Bien sûr, la vitesse du train est des millions de fois plus faible que la vitesse de la lumière ce qui rend cet effet insensible. Mais pour autant il existe et on a pu le mesurer avec des horloges atomiques dont une reste au sol tandis que l’autre voyage en avion. La conclusion qui ressort donc de la théorie de la relativité, conclusion amplement vérifiée expérimentalement aujourd’hui, est que les durées, autrement dit l’écoulement du temps, de même d’ailleurs que les distances, autrement dit l’écart entre deux points de l’espace, dépendent du référentiel dans lequel on les mesure. C’en est fini de l’espace et du temps considérés comme cadre indépendant et universel dans lequel évolue le monde : l’espace et le temps sont liés et chaque référentiel induit son propre espace-temps. Einstein ira encore plus loin avec la relativité générale puisqu’il montrera que l’espace-temps est indissociable de la matière qui constitue l’Univers : il n’y a plus un contenant indépendant de son contenu mais un contenant en interaction totale avec son contenu, voire, pour la vision la plus radicale, un contenu sans contenant [6] !

F. Vernotte, 18 mai 2021

[1] BRUNO (Giordano). Le banquet des cendres. – Paris : Ed. de l’Éclat, 2006. 1re éd. : 1584.

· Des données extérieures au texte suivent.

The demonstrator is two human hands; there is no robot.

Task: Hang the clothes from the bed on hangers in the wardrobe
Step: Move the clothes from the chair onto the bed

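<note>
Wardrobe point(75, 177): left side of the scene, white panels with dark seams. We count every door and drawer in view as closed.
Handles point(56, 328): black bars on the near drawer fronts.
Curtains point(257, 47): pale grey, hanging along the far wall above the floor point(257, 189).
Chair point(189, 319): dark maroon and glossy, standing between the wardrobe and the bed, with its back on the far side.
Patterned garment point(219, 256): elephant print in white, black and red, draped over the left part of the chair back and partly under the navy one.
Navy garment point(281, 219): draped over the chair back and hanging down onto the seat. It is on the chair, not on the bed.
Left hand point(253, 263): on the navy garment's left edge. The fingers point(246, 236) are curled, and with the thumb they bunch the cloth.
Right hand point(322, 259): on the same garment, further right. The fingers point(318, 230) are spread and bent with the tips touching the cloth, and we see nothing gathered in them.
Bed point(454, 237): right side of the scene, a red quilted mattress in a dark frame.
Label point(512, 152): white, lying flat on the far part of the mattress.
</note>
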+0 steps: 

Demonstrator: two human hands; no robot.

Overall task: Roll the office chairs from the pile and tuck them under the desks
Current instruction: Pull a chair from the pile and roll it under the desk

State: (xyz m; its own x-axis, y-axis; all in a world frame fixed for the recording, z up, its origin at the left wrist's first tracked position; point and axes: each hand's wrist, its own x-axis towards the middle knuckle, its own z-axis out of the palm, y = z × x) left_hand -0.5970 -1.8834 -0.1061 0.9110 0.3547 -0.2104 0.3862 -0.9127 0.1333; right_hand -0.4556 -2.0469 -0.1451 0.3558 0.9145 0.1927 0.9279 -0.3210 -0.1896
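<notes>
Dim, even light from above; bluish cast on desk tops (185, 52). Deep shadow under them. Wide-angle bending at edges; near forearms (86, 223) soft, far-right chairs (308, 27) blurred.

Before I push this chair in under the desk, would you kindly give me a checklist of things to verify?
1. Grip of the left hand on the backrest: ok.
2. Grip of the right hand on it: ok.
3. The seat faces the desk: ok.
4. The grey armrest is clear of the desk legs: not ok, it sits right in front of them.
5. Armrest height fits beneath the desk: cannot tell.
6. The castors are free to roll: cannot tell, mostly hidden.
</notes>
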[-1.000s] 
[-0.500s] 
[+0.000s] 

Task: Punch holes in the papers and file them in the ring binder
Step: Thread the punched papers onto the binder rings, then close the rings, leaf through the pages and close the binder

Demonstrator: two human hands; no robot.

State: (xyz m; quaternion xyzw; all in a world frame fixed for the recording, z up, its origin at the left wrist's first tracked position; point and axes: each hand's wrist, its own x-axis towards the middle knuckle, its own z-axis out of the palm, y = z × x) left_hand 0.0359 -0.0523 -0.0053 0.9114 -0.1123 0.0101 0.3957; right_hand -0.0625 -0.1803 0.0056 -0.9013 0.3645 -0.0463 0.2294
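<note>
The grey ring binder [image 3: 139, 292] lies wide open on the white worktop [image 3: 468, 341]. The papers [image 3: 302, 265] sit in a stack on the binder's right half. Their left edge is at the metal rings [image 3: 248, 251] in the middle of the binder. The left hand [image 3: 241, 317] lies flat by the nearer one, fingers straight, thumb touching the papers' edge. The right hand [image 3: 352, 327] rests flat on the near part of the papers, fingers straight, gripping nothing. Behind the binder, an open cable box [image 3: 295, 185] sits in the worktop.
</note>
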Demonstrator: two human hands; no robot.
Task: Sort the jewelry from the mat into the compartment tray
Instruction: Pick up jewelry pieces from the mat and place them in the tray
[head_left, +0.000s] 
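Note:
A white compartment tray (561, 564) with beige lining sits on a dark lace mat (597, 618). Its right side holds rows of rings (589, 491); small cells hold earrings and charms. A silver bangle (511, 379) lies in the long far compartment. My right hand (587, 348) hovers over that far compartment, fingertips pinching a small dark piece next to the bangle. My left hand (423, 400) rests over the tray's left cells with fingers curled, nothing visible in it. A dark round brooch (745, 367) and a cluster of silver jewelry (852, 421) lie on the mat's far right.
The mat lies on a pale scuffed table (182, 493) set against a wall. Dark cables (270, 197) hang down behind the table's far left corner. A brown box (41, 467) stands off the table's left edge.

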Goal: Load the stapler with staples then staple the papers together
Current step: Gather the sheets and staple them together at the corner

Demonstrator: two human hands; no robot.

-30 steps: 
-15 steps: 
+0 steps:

[2] GALILEI (Galileo). Dialogue concernant les deux plus grands systèmes du monde. – Paris : Seuil, 2000. (Point Sciences). 1re éd. : 1632.

[3] MAXWELL (James Clerk). A Dynamical Theory of the Electromagnetic Field. Royal Society Transactions, vol. 155, 1865.

[4] HEAVISIDE (Oliver). On the Forces, Stresses and Fluxes of Energy in the Electromagnetic Field. Philosophical Transactions of the Royal Society, vol. 183A, 1892.

[5] EINSTEIN (Albert). La théorie de la relativité restreinte et généralisée (mise à la portée de tout le monde). Paris : Gauthier-Villars, 1921.

[6] ROVELLI (Carlo). Et si le temps n’existait pas. – Paris : Dunod, 2014. (Quai des Sciences). 1re éd. : 2006.